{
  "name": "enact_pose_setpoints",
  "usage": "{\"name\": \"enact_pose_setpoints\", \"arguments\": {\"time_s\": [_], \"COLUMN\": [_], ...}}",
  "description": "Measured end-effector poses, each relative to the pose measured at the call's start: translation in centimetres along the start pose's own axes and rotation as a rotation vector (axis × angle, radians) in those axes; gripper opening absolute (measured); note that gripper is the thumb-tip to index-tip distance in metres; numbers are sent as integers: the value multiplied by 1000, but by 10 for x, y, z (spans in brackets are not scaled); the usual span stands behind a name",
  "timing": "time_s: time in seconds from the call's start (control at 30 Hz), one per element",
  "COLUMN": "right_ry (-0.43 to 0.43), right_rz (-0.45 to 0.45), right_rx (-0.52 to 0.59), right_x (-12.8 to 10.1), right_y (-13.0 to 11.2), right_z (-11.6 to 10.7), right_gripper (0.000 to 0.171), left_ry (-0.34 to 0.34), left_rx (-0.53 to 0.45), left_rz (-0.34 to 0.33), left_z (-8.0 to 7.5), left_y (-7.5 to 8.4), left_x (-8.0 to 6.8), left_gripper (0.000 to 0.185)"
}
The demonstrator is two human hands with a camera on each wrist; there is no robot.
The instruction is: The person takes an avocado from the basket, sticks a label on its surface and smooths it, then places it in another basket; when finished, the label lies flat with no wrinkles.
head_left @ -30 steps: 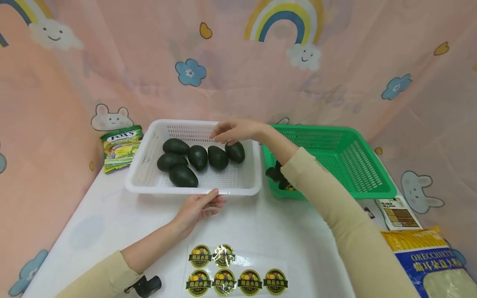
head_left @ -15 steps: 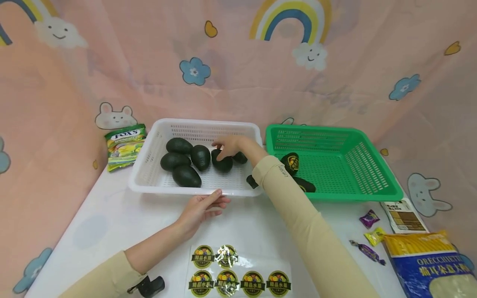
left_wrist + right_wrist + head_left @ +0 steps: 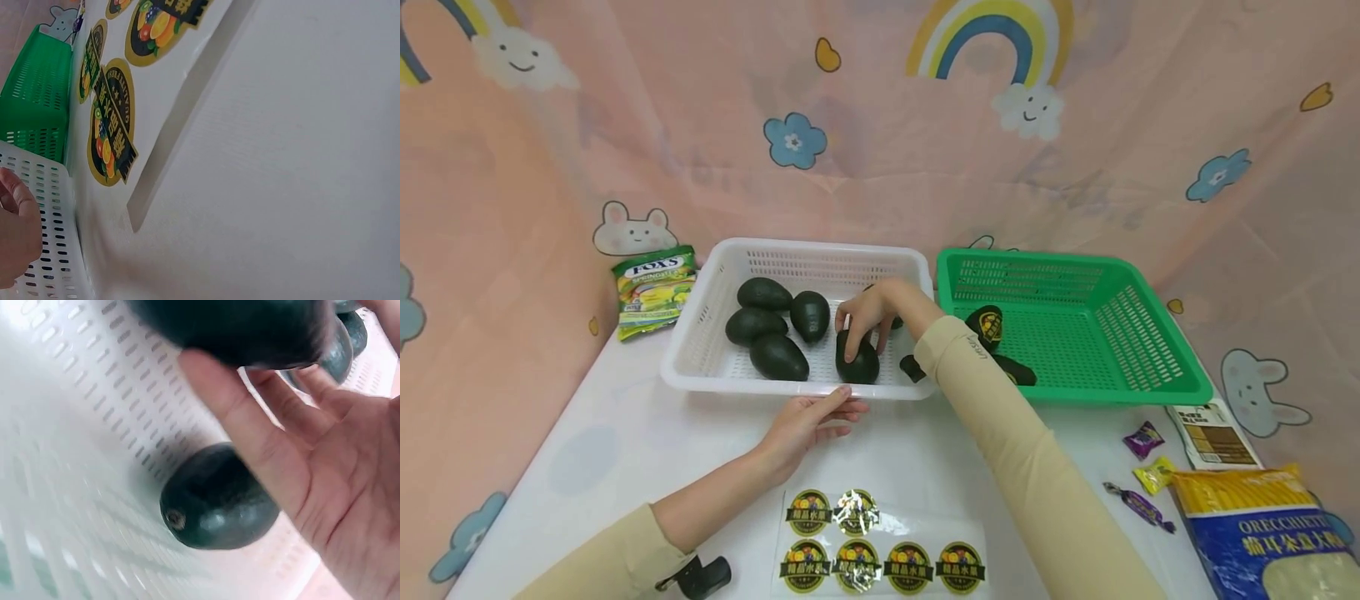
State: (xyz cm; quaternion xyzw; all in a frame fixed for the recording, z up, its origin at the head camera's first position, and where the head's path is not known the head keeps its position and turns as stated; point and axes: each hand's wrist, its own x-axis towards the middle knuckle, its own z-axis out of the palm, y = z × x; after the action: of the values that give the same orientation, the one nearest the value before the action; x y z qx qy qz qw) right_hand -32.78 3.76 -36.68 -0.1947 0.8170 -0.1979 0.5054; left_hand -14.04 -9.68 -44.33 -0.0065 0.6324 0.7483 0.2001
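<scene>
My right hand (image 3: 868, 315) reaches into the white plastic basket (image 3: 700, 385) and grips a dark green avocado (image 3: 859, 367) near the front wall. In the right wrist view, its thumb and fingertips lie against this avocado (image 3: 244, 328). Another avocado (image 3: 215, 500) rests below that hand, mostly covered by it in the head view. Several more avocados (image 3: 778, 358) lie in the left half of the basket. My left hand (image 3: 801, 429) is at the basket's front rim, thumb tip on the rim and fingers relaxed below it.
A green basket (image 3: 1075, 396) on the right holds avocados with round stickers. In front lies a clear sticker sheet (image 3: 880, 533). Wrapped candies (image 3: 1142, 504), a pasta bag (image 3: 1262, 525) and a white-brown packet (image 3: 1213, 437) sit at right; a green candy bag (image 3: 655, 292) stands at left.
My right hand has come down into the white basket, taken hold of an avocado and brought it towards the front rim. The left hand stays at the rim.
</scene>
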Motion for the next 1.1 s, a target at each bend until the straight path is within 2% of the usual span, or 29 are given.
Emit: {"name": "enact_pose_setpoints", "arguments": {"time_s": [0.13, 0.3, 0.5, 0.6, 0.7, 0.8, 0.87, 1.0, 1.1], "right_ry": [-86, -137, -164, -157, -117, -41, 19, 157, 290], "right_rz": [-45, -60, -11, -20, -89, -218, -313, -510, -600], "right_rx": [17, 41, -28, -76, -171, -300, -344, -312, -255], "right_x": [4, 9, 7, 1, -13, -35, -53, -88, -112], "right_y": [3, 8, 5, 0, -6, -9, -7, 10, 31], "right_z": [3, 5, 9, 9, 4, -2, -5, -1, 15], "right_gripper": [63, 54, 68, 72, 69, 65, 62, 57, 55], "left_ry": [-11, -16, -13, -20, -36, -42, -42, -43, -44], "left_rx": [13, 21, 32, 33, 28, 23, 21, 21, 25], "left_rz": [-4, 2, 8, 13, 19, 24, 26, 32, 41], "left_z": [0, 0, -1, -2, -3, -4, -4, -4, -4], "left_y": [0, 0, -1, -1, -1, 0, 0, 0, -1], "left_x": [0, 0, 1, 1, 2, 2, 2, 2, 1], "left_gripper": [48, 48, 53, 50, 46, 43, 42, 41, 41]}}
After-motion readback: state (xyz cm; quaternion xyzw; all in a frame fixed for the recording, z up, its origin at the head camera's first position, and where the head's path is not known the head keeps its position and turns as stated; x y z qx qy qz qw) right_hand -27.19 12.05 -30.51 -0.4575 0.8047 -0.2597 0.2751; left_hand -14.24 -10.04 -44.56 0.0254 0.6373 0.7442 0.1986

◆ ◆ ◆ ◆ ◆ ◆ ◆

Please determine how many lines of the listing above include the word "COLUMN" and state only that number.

2